Agung Sedayu berhenti sejenak, lalu, "Apalagi secara khusus gurumu telah memberikan pesan. Yang penting, gurumu tidak ingin kehilangan lagi muridnya. Kau pernah mendengar ceritera tentang murid-murid gurumu yang terdahulu."
Glagah Putih menarik nafas dalam-dalam. Namun Agung Sedayupun kemudian berkata, "Memang satu beban tanggungjawab. Tetapi beban itu jangan menjeratmu ke dalam ketegangan yang berlebihan, yang justru akan dapat mengikatmu sehingga kau tidak bergerak dengan bebas."

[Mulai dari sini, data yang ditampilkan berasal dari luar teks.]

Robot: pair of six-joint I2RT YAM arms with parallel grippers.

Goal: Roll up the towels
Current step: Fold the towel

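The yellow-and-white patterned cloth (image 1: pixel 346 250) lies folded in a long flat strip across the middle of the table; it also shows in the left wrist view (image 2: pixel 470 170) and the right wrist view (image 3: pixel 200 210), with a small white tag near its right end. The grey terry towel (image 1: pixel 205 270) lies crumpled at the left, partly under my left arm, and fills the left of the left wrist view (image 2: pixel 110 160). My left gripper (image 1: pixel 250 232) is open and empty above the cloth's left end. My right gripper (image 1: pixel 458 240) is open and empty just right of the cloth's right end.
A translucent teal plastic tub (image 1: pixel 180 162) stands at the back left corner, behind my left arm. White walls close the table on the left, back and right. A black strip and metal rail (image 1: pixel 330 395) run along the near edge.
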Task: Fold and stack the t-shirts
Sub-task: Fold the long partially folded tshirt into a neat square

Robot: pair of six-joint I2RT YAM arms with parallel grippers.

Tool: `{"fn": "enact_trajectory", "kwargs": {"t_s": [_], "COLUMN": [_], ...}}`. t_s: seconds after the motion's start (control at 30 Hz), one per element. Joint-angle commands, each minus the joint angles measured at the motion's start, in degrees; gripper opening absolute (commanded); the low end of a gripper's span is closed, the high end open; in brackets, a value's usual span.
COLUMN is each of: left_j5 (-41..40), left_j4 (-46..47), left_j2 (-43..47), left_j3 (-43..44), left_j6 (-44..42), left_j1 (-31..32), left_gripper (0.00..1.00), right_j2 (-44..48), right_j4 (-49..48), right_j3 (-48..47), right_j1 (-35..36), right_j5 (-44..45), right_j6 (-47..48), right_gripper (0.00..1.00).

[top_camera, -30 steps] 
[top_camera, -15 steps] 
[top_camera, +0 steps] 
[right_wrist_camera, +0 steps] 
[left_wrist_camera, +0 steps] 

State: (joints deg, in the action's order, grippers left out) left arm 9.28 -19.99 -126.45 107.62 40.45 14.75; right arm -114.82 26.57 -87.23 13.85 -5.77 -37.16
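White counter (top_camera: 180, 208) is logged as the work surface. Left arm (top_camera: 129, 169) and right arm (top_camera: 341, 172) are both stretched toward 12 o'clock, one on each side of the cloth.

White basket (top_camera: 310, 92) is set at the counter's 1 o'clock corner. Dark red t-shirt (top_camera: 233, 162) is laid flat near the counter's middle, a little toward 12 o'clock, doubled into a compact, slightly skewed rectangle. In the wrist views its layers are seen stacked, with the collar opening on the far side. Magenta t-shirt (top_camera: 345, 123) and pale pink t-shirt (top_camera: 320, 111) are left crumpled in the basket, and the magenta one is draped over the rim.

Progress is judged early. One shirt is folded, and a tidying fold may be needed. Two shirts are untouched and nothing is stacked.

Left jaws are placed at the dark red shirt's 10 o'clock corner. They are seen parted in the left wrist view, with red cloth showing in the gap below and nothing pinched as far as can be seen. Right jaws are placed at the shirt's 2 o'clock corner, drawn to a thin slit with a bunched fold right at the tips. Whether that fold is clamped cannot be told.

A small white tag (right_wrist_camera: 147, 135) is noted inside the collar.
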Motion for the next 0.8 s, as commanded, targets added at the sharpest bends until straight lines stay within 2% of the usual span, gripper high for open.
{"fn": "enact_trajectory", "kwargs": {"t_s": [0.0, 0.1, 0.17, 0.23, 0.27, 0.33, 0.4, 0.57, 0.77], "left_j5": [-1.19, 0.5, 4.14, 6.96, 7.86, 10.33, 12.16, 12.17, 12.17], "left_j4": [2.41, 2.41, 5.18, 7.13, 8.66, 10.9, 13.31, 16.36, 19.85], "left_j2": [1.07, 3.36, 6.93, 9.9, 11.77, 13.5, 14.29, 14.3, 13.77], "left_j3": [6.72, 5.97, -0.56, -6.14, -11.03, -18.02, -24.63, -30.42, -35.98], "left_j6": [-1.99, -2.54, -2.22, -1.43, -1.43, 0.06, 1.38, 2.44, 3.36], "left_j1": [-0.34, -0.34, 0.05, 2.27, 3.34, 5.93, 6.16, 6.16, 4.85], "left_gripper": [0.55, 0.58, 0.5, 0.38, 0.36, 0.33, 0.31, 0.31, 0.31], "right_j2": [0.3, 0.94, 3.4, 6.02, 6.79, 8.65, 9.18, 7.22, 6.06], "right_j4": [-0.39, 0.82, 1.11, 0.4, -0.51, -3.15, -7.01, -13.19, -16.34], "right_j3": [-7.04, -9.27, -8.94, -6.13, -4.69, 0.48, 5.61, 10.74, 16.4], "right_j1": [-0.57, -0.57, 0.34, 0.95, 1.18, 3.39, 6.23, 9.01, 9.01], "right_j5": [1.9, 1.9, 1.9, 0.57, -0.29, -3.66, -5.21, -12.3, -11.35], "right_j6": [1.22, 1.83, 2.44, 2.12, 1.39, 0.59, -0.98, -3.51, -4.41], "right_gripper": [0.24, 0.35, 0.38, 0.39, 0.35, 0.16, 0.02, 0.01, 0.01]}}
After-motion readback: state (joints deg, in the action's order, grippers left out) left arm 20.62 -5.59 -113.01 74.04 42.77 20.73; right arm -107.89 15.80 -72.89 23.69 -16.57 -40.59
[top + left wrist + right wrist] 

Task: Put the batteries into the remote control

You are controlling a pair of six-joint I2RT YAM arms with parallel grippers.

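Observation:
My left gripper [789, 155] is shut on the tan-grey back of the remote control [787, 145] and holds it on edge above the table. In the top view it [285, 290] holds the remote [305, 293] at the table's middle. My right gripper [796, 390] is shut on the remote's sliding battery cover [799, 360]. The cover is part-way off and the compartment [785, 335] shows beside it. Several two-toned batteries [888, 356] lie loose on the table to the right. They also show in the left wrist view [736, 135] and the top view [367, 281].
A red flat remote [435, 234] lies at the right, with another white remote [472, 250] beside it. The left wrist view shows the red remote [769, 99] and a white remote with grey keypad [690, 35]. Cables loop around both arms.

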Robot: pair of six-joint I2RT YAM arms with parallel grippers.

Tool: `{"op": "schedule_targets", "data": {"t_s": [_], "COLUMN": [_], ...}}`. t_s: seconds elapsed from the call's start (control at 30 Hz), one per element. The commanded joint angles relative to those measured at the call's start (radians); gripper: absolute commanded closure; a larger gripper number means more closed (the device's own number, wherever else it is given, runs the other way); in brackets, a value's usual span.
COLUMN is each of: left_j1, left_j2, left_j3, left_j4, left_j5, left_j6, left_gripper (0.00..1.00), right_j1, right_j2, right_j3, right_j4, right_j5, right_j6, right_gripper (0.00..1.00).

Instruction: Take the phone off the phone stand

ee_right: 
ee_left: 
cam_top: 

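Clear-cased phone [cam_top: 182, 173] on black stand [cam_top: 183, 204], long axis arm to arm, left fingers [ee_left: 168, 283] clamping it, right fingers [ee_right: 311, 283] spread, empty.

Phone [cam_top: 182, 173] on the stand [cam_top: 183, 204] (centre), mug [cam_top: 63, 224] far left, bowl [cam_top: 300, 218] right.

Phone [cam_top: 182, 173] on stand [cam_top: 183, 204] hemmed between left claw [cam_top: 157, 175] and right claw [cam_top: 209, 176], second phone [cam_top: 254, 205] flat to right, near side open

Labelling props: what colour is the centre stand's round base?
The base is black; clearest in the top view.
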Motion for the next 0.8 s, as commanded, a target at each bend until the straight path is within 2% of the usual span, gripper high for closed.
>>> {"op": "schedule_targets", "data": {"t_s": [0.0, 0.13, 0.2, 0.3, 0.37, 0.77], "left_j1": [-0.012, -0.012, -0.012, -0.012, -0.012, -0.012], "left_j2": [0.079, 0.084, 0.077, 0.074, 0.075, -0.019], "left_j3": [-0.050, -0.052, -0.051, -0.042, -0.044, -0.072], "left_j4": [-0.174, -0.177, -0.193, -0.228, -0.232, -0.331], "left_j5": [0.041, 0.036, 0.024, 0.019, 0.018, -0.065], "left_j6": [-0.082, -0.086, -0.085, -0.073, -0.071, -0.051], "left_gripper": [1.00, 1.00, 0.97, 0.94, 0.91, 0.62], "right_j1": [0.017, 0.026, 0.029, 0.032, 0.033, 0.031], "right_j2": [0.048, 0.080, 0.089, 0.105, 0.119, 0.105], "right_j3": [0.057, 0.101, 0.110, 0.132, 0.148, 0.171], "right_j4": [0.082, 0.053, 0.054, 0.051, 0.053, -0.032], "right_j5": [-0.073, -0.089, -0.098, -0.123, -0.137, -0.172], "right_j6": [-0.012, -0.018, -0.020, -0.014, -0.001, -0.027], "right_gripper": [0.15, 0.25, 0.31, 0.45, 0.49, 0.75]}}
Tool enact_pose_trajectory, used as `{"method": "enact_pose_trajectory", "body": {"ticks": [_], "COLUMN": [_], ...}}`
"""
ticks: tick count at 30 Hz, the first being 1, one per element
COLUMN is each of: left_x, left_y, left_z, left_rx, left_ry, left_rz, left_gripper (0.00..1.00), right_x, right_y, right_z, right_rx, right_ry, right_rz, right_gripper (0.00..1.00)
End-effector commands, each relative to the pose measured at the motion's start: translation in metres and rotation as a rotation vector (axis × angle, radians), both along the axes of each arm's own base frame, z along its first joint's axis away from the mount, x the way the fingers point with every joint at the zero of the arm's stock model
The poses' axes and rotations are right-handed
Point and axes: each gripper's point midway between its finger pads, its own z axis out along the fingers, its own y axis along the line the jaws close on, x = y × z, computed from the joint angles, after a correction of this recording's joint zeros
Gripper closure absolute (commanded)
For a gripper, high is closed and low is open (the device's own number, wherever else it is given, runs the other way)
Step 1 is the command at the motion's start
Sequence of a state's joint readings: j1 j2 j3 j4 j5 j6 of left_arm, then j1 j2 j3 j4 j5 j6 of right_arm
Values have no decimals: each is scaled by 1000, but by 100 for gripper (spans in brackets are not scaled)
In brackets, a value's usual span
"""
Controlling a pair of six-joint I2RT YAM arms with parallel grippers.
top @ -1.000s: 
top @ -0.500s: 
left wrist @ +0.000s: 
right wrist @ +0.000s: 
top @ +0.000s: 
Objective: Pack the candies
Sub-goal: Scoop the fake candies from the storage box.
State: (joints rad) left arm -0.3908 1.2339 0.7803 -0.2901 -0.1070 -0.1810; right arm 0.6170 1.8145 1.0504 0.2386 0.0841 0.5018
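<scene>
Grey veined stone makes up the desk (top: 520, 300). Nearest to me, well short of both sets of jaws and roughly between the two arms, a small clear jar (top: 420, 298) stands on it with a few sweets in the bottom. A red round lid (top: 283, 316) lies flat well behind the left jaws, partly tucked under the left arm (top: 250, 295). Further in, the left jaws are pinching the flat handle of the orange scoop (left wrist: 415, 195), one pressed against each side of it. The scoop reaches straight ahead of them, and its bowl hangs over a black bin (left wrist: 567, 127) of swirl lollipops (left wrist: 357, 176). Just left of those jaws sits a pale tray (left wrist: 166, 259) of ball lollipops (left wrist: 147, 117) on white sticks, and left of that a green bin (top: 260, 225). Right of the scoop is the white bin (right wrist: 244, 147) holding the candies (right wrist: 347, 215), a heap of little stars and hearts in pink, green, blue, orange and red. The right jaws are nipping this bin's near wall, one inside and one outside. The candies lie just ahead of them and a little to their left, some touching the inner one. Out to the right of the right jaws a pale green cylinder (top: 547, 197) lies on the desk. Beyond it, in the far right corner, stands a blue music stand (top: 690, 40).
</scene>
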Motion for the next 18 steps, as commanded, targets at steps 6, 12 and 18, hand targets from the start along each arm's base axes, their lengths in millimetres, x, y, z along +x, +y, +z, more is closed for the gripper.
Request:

"Ya kakang." jawab Glagah Putih.
"Baiklah. Mudah-mudahan segala sesuatunya dapat berjalan sesuai dengan keinginan kita. Kita akan bersama-sama berdoa. Kita yang berangkat ke medan perang dan yang tinggal di Tanah Perdikan. Semoga Yang Maha Agung selalu melindungi kita semuanya." berkata Agung Sedayu.
Ki Jayaraga mengangguk-angguk. Katanya, "Aku akan berbicara secara khusus kepada Glagah Putih di sanggar."
Agung Sedayu mengerutkan keningnya. Namun katanya, "Silahkan Ki Jayaraga."
Sejenak kemudian, Glagah Putihpun telah berada di dalam sanggar. Beberapa pesan terpenting yang menyangkut tentang ilmunya telah diberikan. Namun Ki Jayaraga masih ingin melihat kembali ungkapan ilmu Glagah Putih.
Sambil mengangguk-anggukkan kepalanya Ki Jayaraga melihat kemungkinan-kemungkinan baru bagi Glagah Putih dalam ungkapan ilmunya itu. Tetapi sudah barang tentu tidak dengan cara yang biasa dilakukannya. Latihan-latihan yang berat serta menjalani laku yang rumit. Namun Ki Jayaraga telah melihat, bahwa masih ada simpul-simpul syarat yang masih belum terbuka sepenuhnya untuk mengangkat tenaga di dalam diri muridnya itu.
"Duduklah." berkata Ki Jayaraga kemudian.
Glagah Putih tidak segera mengerti maksud gurunya. Namun iapun kemudian telah duduk dengan dada tengadah.
"Pusatkan nalar budimu. Kau harus siap menerima getaran yang akan merambat ke dalam tubuhmu." berkata Ki Jayaraga.
Glagah Putih mengangguk. Dengan sungguh-sungguh ia telah memusatkan nalar budinya untuk menerima kemungkinan-kemungkinan yang akan sangat berpengaruh atas dirinya, terutama tubuhnya.
Sementara itu, Ki Jayaraga telah duduk pula dibelakang Glagah Putih. Dengan sangat berhati-hati Ki Jaya-raga telah meraba hampir seluruh punggung Glagah Putih.
"Buka bajumu." berkata Ki Jayaraga kemudian. Glagah Putihpun telah membuka bajunya. Kemudian dengan suara berat Ki Jayaraga berkata, "Bersiaplah."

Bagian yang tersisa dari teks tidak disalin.